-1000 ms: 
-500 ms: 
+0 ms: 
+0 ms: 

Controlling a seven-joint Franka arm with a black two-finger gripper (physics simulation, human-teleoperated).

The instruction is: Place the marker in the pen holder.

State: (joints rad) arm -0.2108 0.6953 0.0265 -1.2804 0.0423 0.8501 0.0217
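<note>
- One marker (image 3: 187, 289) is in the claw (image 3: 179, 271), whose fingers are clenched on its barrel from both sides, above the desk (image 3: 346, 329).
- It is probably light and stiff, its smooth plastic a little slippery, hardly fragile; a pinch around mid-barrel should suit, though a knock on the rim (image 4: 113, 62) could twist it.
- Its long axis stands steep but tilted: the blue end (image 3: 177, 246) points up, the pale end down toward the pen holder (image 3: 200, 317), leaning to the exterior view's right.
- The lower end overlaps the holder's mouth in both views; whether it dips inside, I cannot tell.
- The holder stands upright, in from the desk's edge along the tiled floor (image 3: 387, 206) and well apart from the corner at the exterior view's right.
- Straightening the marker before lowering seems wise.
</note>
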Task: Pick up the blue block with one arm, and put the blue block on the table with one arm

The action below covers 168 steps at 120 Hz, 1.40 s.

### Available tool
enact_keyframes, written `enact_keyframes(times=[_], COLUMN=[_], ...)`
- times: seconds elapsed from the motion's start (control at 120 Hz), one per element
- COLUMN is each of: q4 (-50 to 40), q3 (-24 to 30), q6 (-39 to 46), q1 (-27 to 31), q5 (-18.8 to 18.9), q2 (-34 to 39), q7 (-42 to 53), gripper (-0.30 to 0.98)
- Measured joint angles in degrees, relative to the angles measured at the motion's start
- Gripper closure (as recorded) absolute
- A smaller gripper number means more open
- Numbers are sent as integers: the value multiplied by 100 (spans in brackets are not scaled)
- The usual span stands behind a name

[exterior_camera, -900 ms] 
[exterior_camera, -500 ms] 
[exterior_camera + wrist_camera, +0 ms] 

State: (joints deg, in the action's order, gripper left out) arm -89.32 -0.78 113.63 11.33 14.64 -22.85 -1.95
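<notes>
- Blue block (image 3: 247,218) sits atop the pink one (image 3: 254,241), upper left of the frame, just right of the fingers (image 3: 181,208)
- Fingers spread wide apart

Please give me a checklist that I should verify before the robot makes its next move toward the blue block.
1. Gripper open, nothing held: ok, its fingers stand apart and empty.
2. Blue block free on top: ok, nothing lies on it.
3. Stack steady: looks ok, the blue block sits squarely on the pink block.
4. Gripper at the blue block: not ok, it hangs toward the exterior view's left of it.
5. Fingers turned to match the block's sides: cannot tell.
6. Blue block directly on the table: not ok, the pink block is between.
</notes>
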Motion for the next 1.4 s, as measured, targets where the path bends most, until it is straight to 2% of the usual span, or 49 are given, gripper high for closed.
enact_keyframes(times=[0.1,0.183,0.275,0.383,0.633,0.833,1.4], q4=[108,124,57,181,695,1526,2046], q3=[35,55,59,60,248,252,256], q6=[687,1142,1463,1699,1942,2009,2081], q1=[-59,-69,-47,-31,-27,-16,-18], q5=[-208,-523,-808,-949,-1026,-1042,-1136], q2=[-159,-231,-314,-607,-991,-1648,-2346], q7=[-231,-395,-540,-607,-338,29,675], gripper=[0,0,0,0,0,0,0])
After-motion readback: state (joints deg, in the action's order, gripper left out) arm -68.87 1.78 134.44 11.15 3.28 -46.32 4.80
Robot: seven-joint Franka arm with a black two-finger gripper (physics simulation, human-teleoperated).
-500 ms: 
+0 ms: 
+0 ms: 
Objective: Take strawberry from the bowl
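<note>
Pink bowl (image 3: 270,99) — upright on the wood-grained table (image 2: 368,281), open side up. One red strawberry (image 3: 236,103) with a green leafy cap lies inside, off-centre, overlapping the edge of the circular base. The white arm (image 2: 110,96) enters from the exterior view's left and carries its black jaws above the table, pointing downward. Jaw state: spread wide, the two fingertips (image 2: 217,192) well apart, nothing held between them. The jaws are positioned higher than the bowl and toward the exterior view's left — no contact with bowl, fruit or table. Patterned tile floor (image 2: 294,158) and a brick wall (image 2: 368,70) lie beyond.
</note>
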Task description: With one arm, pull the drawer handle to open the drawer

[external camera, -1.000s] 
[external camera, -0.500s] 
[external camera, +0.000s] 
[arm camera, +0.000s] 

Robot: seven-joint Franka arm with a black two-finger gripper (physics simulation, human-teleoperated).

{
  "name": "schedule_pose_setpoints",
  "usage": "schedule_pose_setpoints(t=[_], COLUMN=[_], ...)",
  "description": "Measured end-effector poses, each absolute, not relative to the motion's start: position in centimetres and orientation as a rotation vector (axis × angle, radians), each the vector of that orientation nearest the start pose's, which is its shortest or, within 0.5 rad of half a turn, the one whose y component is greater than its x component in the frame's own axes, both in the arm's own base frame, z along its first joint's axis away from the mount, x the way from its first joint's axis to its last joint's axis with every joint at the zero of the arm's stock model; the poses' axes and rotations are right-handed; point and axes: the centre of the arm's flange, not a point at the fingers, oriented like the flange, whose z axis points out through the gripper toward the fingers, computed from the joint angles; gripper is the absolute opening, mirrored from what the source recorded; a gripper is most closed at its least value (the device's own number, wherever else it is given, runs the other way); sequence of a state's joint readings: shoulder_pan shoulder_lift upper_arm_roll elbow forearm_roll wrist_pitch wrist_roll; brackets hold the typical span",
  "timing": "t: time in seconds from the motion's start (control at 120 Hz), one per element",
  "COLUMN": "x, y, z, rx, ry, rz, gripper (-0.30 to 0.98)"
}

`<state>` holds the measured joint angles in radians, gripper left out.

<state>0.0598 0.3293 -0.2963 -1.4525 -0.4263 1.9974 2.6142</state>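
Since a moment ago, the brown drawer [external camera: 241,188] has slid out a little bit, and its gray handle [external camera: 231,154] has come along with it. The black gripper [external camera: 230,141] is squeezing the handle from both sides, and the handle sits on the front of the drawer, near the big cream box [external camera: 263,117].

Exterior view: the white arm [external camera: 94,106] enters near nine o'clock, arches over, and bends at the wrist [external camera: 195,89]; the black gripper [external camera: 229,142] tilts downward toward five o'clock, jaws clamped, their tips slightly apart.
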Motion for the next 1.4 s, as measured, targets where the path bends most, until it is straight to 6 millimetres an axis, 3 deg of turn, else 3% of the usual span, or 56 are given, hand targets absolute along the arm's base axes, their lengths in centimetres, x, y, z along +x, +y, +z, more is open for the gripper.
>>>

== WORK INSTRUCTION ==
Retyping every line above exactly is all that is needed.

== RESPONSE AREA ==
-1000 ms: 
-500 ms: 
+0 ms: 
+0 ms: 

Controlling a seven-joint Franka arm with a black two-finger gripper (physics simulation, human-teleoperated).

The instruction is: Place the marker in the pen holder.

State: (joints rad) arm -0.2108 0.6953 0.0265 -1.2804 0.0423 0.8501 0.0217
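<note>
- One marker (image 3: 187, 289) is in the claw (image 3: 179, 271), whose fingers are clenched on its barrel from both sides, above the desk (image 3: 346, 329).
- It is probably light and stiff, its smooth plastic a little slippery, hardly fragile; a pinch around mid-barrel should suit, though a knock on the rim (image 4: 113, 62) could twist it.
- Its long axis stands steep but tilted: the blue end (image 3: 177, 246) points up, the pale end down toward the pen holder (image 3: 200, 317), leaning to the exterior view's right.
- The lower end overlaps the holder's mouth in both views; whether it dips inside, I cannot tell.
- The holder stands upright, in from the desk's edge along the tiled floor (image 3: 387, 206) and well apart from the corner at the exterior view's right.
- Straightening the marker before lowering seems wise.
</note>
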Task: Pick up the blue block with one arm, and put the blue block on the table with one arm

The action below covers 168 steps at 120 Hz, 1.40 s.

### Available tool
enact_keyframes, written `enact_keyframes(times=[_], COLUMN=[_], ...)`
- times: seconds elapsed from the motion's start (control at 120 Hz), one per element
- COLUMN is each of: q4 (-50 to 40), q3 (-24 to 30), q6 (-39 to 46), q1 (-27 to 31), q5 (-18.8 to 18.9), q2 (-34 to 39), q7 (-42 to 53), gripper (-0.30 to 0.98)
- Measured joint angles in degrees, relative to the angles measured at the motion's start
- Gripper closure (as recorded) absolute
- A smaller gripper number means more open
- Numbers are sent as integers: the value multiplied by 100 (spans in brackets are not scaled)
- The usual span stands behind a name

[exterior_camera, -900 ms] 
[exterior_camera, -500 ms] 
[exterior_camera + wrist_camera, +0 ms] 

State: (joints deg, in the action's order, gripper left out) arm -89.32 -0.78 113.63 11.33 14.64 -22.85 -1.95
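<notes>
- Blue block (image 3: 247,218) sits atop the pink one (image 3: 254,241), upper left of the frame, just right of the fingers (image 3: 181,208)
- Fingers spread wide apart

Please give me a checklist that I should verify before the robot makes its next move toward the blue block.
1. Gripper open, nothing held: ok, its fingers stand apart and empty.
2. Blue block free on top: ok, nothing lies on it.
3. Stack steady: looks ok, the blue block sits squarely on the pink block.
4. Gripper at the blue block: not ok, it hangs toward the exterior view's left of it.
5. Fingers turned to match the block's sides: cannot tell.
6. Blue block directly on the table: not ok, the pink block is between.
</notes>
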Motion for the next 1.4 s, as measured, targets where the path bends most, until it is straight to 2% of the usual span, or 49 are given, gripper high for closed.
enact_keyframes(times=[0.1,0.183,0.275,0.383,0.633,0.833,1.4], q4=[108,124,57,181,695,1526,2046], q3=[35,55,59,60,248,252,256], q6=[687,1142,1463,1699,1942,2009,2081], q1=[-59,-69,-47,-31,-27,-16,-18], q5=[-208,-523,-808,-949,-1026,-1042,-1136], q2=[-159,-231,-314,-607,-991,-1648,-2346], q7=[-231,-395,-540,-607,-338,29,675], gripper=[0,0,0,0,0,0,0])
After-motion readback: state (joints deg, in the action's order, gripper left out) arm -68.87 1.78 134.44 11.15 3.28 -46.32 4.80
Robot: seven-joint Franka arm with a black two-finger gripper (physics simulation, human-teleoperated).
-500 ms: 
+0 ms: 
+0 ms: 
Objective: Take strawberry from the bowl
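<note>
Pink bowl (image 3: 270,99) — upright on the wood-grained table (image 2: 368,281), open side up. One red strawberry (image 3: 236,103) with a green leafy cap lies inside, off-centre, overlapping the edge of the circular base. The white arm (image 2: 110,96) enters from the exterior view's left and carries its black jaws above the table, pointing downward. Jaw state: spread wide, the two fingertips (image 2: 217,192) well apart, nothing held between them. The jaws are positioned higher than the bowl and toward the exterior view's left — no contact with bowl, fruit or table. Patterned tile floor (image 2: 294,158) and a brick wall (image 2: 368,70) lie beyond.
</note>
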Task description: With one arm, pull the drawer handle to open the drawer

[external camera, -1.000s] 
[external camera, -0.500s] 
[external camera, +0.000s] 
[arm camera, +0.000s] 

Robot: seven-joint Franka arm with a black two-finger gripper (physics simulation, human-teleoperated).

{
  "name": "schedule_pose_setpoints",
  "usage": "schedule_pose_setpoints(t=[_], COLUMN=[_], ...)",
  "description": "Measured end-effector poses, each absolute, not relative to the motion's start: position in centimetres and orientation as a rotation vector (axis × angle, radians), each the vector of that orientation nearest the start pose's, which is its shortest or, within 0.5 rad of half a turn, the one whose y component is greater than its x component in the frame's own axes, both in the arm's own base frame, z along its first joint's axis away from the mount, x the way from its first joint's axis to its last joint's axis with every joint at the zero of the arm's stock model; the poses' axes and rotations are right-handed; point and axes: the centre of the arm's flange, not a point at the fingers, oriented like the flange, whose z axis points out through the gripper toward the fingers, computed from the joint angles; gripper is the absolute opening, mirrored from what the source recorded; a gripper is most closed at its least value (the device's own number, wherever else it is given, runs the other way); sequence of a state's joint readings: shoulder_pan shoulder_lift upper_arm_roll elbow forearm_roll wrist_pitch wrist_roll; brackets hold the typical span",
  "timing": "t: time in seconds from the motion's start (control at 120 Hz), one per element",
  "COLUMN": "x, y, z, rx, ry, rz, gripper (-0.30 to 0.98)"
}

`<state>` holds the measured joint angles in radians, gripper left out.

<state>0.0598 0.3293 -0.2963 -1.4525 -0.4263 1.9974 2.6142</state>
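Since a moment ago, the brown drawer [external camera: 241,188] has slid out a little bit, and its gray handle [external camera: 231,154] has come along with it. The black gripper [external camera: 230,141] is squeezing the handle from both sides, and the handle sits on the front of the drawer, near the big cream box [external camera: 263,117].

Exterior view: the white arm [external camera: 94,106] enters near nine o'clock, arches over, and bends at the wrist [external camera: 195,89]; the black gripper [external camera: 229,142] tilts downward toward five o'clock, jaws clamped, their tips slightly apart.
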Motion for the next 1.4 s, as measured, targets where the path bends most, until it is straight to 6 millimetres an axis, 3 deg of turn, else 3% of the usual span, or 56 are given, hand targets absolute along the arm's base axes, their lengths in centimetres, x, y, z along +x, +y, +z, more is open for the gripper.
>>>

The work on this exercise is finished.